[Saved data entries]
-----

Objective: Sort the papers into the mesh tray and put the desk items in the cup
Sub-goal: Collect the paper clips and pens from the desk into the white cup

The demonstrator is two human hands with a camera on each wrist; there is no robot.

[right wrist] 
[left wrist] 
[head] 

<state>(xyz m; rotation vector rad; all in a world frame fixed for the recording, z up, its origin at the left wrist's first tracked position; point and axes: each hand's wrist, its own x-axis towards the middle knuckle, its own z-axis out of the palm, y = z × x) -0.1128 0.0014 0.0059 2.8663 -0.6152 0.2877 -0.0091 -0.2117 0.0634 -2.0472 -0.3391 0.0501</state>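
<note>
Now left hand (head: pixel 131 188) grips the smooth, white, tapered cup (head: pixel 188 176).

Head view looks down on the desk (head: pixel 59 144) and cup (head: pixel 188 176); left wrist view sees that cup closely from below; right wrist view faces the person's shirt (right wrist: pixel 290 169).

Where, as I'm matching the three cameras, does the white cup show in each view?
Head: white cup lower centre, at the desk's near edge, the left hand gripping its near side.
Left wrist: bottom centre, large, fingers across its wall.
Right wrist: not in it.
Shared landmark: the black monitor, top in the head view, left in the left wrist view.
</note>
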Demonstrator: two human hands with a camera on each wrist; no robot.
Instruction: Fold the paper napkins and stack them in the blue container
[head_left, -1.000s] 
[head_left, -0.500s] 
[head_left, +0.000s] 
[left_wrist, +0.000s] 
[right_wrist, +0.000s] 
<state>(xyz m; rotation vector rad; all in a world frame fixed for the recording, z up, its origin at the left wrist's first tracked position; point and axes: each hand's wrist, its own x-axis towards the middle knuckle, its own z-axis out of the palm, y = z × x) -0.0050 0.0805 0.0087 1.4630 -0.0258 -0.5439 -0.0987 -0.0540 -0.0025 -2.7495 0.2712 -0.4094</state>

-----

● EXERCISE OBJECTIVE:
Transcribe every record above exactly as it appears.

● TASK OUTPUT:
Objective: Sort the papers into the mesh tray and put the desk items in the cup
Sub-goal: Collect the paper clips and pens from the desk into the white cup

The demonstrator is two human hands with a camera on each wrist; there is no robot.

[right wrist] 
[left wrist] 
[head] 

<state>(xyz m; rotation vector rad; all in a world frame fixed for the recording, z up, its origin at the left wrist's first tracked position; point and axes: each hand's wrist, its own x-axis towards the middle knuckle, its own z-axis out of the palm, y = z × x) -0.1128 0.0014 0.0059 2.8663 -0.6152 0.2877 -0.0091 -0.2117 0.0634 -2.0472 -0.3391 0.0501</state>
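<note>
Now left hand (head: pixel 131 188) grips the smooth, white, tapered cup (head: pixel 188 176).

Head view looks down on the desk (head: pixel 59 144) and cup (head: pixel 188 176); left wrist view sees that cup closely from below; right wrist view faces the person's shirt (right wrist: pixel 290 169).

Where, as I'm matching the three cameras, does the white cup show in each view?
Head: white cup lower centre, at the desk's near edge, the left hand gripping its near side.
Left wrist: bottom centre, large, fingers across its wall.
Right wrist: not in it.
Shared landmark: the black monitor, top in the head view, left in the left wrist view.
</note>
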Demonstrator: two human hands with a camera on each wrist; no robot.
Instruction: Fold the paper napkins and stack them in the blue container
[head_left, -1.000s] 
[head_left, -0.500s] 
[head_left, +0.000s] 
[left_wrist, +0.000s] 
[right_wrist, +0.000s] 
<state>(xyz m; rotation vector rad; all in a world frame fixed for the recording, z up, its origin at the left wrist's first tracked position; point and axes: each hand's wrist, its own x-axis towards the middle knuckle, its own z-axis out of the palm, y = z × x) -0.0050 0.0805 0.0087 1.4630 -0.0258 -0.5439 -0.0987 -0.0540 -0.0025 -2.7495 0.2712 -0.4094</state>

The exercise is done; no more work remains.